WaniKani Estimator

Howdy!

I thought I share a little tool that I made for myself called WaniKani Estimator. It helps me decide on how many new radicals/kanji/vocab items to learn each day to make sure that I don’t get overflown with an SRS avalanche later on. In the past I completely gave up on WaniKani because I was getting around 100 reviews per day and couldn’t keep up. From what I read here this burnout experience happens to at the very least some other people, so hopefully my “estimator” page would be helpful!

Note that it makes a few assumptions and simplifies few things so that it won’t necessarily match WaniKani experience 1-to-1, but I think it is pretty useful anyway.

Enjoy!

27 Likes

A lot of time has passed and I think the 10 lessons per day approach still works for me, even though as it turned out there was a bug in the estimator code that prevented it from learning any vocabulary items during the simulation!

I have updated the page so that now it has this bug fixed. In addition to that I tweaked the controls to make review/lesson frequency more straightforward, and added apprentice cap setting. Now the charts match exactly what I saw in my learning:

(This was generated with max 10 lessons per day and 8% mistake rate when reviewing.)

Hope y’all will find it useful! If anything this helped me understand how not to get overwhelmed by a SRS slapback!

3 Likes

Hi, interesting. I just started WaniKani from a fresh start after gotten burned out at lvl24. I was always doing all lessons and reviews as soon as possible. I got to a point where I couldnt handle it and it really feld overweahlming. So after a break of about 4 month, I decided to reset my progress and do only 5 items a day. Now I’m wondering if 10 a day might be a slightly better compromise, since 5 could be very slow.
So one question, when you re talking about 10 a day, you mean literally 10 items a day. No matter what kind of item it is (radicals, kanji or vocs). I ve read that some people do similar approaches, but with extra rules for the radicals (doing them all at once/as soon as possible).
Thanks for sharing

3 Likes

Glad that you decided to give it another go! I understand where you come from completely.

I also do have a separate rule for radicals that I didn’t include in the “Estimator” web page. Since they have 2 times less information than vocab or kanji, I just learn them all at once. That being said, this only matters for the first 15-16 levels, I think? Number of radicals drops to <= 10 after that.

1 Like

I think I will try do the same and try to be sensitive in the beginning on how it stressed me in order to pull on the brakes early enough.

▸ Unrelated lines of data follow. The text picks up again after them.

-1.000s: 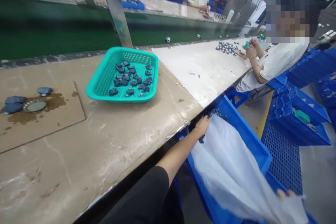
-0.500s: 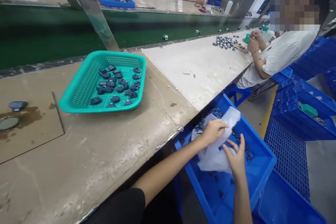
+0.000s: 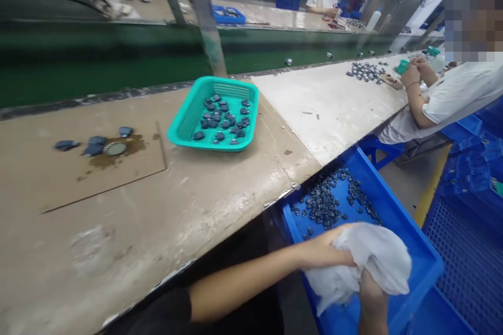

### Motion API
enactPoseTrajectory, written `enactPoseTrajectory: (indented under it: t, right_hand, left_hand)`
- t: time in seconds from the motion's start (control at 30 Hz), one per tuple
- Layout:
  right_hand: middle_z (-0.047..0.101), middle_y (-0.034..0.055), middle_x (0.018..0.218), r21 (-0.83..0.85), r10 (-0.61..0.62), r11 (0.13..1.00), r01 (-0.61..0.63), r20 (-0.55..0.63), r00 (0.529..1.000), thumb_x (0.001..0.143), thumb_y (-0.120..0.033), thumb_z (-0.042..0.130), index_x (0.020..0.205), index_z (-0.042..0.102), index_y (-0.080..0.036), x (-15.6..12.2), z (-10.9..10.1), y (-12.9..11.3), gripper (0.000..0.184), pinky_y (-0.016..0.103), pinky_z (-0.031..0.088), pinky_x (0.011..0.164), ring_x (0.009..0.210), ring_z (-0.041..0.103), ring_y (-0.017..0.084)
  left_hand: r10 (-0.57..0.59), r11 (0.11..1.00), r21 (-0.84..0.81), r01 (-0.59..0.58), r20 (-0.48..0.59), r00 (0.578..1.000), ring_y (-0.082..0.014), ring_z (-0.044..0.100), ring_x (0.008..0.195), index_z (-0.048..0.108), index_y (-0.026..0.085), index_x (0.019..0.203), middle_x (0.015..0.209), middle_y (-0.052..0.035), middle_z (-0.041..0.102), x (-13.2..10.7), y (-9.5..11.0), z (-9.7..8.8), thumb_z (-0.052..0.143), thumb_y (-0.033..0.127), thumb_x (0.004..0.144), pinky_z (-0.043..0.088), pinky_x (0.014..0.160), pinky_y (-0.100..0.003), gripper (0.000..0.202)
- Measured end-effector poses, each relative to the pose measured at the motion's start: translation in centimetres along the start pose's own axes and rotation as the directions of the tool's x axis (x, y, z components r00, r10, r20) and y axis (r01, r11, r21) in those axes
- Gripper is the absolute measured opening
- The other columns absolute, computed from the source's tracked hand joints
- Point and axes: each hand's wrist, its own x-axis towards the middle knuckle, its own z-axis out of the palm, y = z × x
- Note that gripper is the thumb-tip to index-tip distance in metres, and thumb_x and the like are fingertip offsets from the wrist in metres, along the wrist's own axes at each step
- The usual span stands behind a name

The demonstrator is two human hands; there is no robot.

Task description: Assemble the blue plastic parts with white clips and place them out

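Observation:
A thin white sheet (image 3: pixel 377 251), soft like cloth or plastic film, is bunched up above a blue bin (image 3: pixel 416 267). My left hand (image 3: pixel 334 251) is closed on its left side. From below, my right hand (image 3: pixel 371 293) grips the bunched part, its fingers mostly covered by folds. Many small dark blue pieces (image 3: pixel 324 204) lie loose in the bin, beyond my hands. On the table, a green plastic basket (image 3: pixel 183 120) holds several similar dark pieces.
Left of the basket, several dark pieces (image 3: pixel 96 145) and a round disc (image 3: pixel 115 148) rest on a wet-stained board (image 3: pixel 129 178). A co-worker (image 3: pixel 420 94) sits at right near a pile of small parts (image 3: pixel 365 71). Blue crates (image 3: pixel 463 225) stand on the right.
The sheet has been gathered into a bunch, uncovering the pieces in the bin. My right hand has gone from spread fingers into the folds. The view has turned left.

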Motion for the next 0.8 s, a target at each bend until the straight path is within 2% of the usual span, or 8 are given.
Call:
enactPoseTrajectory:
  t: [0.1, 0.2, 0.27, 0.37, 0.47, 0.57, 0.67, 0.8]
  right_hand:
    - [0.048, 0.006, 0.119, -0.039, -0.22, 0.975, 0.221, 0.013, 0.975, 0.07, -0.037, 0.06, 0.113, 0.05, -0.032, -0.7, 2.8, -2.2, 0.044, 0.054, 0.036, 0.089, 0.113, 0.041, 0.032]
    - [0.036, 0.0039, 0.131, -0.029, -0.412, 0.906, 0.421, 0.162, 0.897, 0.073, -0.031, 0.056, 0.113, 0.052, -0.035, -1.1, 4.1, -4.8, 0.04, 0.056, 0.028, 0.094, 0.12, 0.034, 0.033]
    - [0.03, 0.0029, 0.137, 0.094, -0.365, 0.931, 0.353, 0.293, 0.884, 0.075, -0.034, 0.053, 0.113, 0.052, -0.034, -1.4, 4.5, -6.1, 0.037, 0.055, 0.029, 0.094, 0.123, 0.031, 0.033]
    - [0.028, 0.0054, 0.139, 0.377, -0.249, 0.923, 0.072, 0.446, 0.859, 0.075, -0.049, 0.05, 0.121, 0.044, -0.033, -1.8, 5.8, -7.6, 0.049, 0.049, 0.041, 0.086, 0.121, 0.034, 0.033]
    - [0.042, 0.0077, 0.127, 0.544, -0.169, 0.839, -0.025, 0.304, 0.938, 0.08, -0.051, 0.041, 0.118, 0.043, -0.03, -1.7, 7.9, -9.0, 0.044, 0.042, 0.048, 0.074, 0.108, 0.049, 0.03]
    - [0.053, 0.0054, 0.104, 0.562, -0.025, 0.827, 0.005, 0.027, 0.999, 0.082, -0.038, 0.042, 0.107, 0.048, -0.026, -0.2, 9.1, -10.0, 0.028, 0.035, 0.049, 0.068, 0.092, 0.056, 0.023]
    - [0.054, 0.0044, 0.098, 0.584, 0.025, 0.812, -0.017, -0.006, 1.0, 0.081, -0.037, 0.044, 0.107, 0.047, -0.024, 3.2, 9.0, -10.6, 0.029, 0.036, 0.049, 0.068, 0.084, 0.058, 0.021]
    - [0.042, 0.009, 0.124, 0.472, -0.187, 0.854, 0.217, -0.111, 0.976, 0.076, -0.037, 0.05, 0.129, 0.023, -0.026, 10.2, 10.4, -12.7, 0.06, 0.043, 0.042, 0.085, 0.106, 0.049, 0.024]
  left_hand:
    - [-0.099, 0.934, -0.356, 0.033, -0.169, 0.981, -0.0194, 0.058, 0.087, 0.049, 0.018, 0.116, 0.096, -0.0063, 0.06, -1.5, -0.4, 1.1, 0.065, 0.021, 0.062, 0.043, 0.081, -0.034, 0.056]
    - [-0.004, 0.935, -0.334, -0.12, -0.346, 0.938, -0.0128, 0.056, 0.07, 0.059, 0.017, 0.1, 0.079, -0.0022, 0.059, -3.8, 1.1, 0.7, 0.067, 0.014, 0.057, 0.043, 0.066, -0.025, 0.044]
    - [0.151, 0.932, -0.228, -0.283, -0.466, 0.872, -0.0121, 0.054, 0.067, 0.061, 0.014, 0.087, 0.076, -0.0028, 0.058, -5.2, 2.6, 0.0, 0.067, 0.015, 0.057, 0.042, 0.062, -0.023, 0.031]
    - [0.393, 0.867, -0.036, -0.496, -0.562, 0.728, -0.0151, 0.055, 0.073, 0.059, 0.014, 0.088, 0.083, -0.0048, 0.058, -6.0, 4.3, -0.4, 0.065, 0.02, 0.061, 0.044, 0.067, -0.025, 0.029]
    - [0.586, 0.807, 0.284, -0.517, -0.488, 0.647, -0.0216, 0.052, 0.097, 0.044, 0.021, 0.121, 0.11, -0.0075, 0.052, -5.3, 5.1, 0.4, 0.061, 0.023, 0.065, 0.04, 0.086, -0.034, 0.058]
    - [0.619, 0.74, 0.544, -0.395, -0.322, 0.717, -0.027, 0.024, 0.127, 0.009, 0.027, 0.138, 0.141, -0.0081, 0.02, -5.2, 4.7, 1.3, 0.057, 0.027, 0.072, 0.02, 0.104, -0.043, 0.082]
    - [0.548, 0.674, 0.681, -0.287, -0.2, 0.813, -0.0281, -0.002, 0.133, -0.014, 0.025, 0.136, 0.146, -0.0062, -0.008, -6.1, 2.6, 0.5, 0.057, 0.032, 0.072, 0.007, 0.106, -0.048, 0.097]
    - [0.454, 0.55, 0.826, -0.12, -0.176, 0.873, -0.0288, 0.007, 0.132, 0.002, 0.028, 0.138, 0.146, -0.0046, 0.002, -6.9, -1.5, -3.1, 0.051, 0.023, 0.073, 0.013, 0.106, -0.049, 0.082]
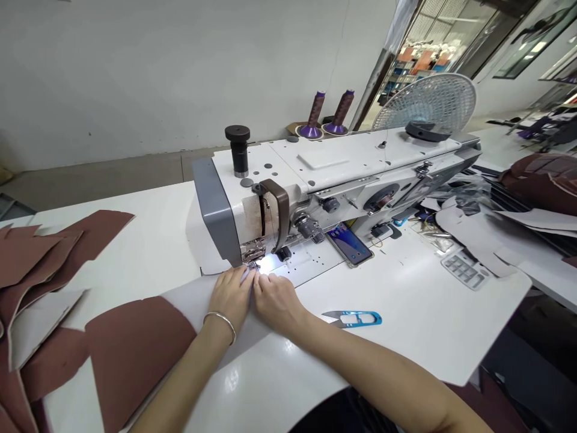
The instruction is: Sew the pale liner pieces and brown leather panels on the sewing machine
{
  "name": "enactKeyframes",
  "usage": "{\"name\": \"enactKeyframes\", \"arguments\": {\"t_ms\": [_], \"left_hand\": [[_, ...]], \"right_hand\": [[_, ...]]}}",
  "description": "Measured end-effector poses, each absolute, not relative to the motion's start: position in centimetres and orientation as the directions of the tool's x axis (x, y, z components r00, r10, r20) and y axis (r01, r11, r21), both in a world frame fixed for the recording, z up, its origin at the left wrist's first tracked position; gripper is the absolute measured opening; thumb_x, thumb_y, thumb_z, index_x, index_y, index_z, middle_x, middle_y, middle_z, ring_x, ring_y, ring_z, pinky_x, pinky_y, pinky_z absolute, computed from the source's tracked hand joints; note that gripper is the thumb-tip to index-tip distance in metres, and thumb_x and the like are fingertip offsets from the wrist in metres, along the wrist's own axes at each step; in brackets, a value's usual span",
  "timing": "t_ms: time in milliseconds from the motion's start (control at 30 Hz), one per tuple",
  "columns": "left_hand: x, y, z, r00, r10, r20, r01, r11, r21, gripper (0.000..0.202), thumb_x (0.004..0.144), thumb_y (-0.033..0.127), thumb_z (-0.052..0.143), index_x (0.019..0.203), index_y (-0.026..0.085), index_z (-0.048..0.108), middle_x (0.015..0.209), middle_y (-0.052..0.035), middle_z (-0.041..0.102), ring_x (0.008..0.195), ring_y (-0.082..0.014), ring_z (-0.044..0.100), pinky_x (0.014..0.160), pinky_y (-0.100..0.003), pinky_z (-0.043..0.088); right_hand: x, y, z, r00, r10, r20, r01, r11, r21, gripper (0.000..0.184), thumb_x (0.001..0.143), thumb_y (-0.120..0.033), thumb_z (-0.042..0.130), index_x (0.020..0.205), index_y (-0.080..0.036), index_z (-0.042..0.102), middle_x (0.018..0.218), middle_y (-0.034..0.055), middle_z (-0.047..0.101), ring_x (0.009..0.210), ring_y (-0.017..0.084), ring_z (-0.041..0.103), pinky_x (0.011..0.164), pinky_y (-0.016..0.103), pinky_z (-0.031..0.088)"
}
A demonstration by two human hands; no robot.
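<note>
My left hand [232, 294] and my right hand [276, 300] lie side by side on a piece of brown leather-like material with a grey underside [135, 349]. Both sets of fingertips press its edge flat right at the presser foot [253, 255] of a white industrial sewing machine [324, 174], under its small lamp. The fingers of both hands are close together, holding the material down. A silver bangle sits on my left wrist.
Several cut brown pieces [40, 264] lie stacked at the left. Blue thread snips [356, 318] lie right of my right forearm. A phone [350, 243] rests on the machine bed. Two thread cones [327, 114] and a fan [426, 102] stand behind.
</note>
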State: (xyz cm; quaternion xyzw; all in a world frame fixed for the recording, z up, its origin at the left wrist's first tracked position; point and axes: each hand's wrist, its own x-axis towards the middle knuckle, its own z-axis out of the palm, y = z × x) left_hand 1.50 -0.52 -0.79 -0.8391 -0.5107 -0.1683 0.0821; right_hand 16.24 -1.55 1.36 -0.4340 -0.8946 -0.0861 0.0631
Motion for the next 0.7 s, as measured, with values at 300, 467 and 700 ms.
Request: {"name": "enactKeyframes", "arguments": {"t_ms": [300, 467, 700], "left_hand": [[1.47, -0.30, -1.23, 0.429, 0.820, 0.378, 0.879, -0.476, 0.036, 0.034, 0.087, 0.012, 0.038, 0.111, 0.017, 0.061, 0.109, -0.0122, 0.063, 0.101, -0.0245, 0.055, 0.089, -0.041, 0.045], [1.42, -0.32, -1.36, 0.432, 0.819, 0.377, 0.872, -0.486, 0.056, 0.034, 0.088, 0.013, 0.038, 0.113, 0.016, 0.060, 0.111, -0.0121, 0.063, 0.102, -0.0244, 0.055, 0.091, -0.041, 0.045], [1.66, -0.45, -1.28, 0.437, 0.800, 0.412, 0.865, -0.499, 0.051, 0.032, 0.088, 0.011, 0.037, 0.110, 0.010, 0.060, 0.110, -0.0146, 0.063, 0.103, -0.0246, 0.055, 0.094, -0.042, 0.045]], "right_hand": [[16.30, -1.23, 1.28, -0.622, 0.757, 0.199, 0.781, 0.619, 0.085, 0.028, 0.084, -0.004, 0.039, 0.107, -0.004, 0.055, 0.078, 0.0097, 0.057, 0.066, 0.020, 0.051, 0.050, 0.030, 0.035], [16.25, -1.13, 0.86, -0.637, 0.740, 0.216, 0.769, 0.630, 0.109, 0.025, 0.083, -0.002, 0.038, 0.102, -0.006, 0.055, 0.078, 0.0099, 0.057, 0.065, 0.019, 0.050, 0.049, 0.030, 0.032], [16.16, -0.75, 1.16, -0.643, 0.743, 0.186, 0.765, 0.635, 0.108, 0.021, 0.085, -0.002, 0.036, 0.093, -0.010, 0.053, 0.078, 0.0091, 0.055, 0.065, 0.018, 0.048, 0.050, 0.030, 0.031]]}}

Your tool is amazing by the way. Thanks for your effort.

3 Likes

This is really cool, thanks. I have been debating whether I should cap the number of Apprentice items because I’ve also burned out in the past. I think I’m going to keep it around 50 (it’s a busy year and Japanese isn’t the only language I’m studying, so I want to keep it fairly low), which would put me around level 20 a year from now if I can do it consistently. I’m happy with that.

This seems pretty complex. How does this work? Did you scrape the assignments/subjects to figure out which items have prerequisites?

3 Likes

I think it’s fine to be a little bit flexible with this. I started at 50, but it was a bit too slow for me, so I upped it to 75. I wanted to speed up more, so I went to 100, but that’s too fast. I’ll probably go down to 75 again soon. Flexibility and adapting to your situation is a sign of a sound mind, I think.

5 Likes

This seems pretty complex. How does this work? Did you scrape the assignments/subjects to figure out which items have prerequisites?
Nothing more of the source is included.